The three-division detachment commanded by A. J. Smith had a knack for turning up in the midst of many of the key events of the last year of the war. Their presence helped saved Nathaniel P. Banks’s dismal Red River Campaign from ending in complete disaster with the possible loss of thousands of prisoners and even the bulk of the Mississippi River gunboat fleet, an outcome which might have at least temporarily reversed the flow of the war in the West. They dealt a rare check to Bedford Forrest in northern Mississippi in the summer of 1864, helping to keep the Wizard of the Saddle off of Sherman’s vulnerable supply lines during the Atlanta Campaign.
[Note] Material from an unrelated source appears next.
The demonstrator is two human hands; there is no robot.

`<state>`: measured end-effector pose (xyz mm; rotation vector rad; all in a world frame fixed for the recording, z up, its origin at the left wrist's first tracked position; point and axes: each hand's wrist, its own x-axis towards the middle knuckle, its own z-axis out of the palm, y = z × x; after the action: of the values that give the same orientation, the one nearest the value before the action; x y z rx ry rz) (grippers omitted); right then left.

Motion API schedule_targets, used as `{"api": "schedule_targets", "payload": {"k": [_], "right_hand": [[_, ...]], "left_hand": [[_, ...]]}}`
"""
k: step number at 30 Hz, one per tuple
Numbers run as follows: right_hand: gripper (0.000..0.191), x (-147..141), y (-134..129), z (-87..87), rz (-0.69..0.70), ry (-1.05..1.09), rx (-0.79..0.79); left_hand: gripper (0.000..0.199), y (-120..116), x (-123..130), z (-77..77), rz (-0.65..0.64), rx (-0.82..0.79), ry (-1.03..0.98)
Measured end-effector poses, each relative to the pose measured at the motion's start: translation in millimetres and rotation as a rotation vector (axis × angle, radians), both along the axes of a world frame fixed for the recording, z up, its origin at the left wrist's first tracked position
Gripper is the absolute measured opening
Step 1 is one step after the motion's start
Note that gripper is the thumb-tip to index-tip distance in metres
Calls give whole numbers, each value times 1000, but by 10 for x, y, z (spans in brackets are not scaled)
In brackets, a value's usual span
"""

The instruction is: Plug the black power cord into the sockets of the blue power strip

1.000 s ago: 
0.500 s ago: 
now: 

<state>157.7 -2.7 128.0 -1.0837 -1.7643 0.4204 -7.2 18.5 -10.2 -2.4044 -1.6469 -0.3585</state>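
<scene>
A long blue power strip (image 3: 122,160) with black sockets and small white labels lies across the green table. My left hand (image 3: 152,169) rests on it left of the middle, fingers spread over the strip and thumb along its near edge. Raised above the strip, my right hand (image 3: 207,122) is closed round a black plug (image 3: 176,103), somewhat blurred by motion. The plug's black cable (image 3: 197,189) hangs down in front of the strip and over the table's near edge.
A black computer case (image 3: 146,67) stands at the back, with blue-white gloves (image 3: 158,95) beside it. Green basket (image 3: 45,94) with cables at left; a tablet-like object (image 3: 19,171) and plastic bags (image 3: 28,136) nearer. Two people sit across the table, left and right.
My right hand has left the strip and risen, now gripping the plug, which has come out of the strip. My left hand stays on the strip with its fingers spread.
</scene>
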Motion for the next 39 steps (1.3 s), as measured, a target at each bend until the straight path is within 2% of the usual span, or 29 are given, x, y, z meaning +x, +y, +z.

Later that year they helped repel Sterling Price’s Missouri raid and then traveled to Nashville, where they were first to break Hood’s line, beginning the rout of the Confederacy’s only major army west of the Appalachians. In the closing weeks of the war, they became a key element in the campaign to take Mobile, Alabama, the Confederacy’s last remaining strategic port. Thus a history of the Gorillas provides an opportunity to discuss some of the important, if peripheral, events of the closing year of the Civil War.

However, it is more than that. It was not simply coincidence that put the Gorillas in all of those key points. Rather it was the fact that they had become, quite unintentionally, Grant’s main strategic reserve. For this insight I am indebted to my friend and colleague Steven H. Newton of Delaware State University. A central feature of Grant’s grand strategy during 1864 and 1865 was the focusing of Union strength by having all Union forces advance and engage the enemy more or less simultaneously — in Lincoln’s homey phraseology Union efforts would no longer be like a balky team, with no two horses pulling at one time. This cured some of the problems that had plagued Federal high command previously in the war, and it might have brought even more favorable results if it could have been more thoroughly implemented. However, Grant’s program, as was typical of his planning, did not leave much margin for error, much provision for dealing with what the enemy might do if the enemy got the chance to do anything. Specifically, it did not provide for a strategic reserve.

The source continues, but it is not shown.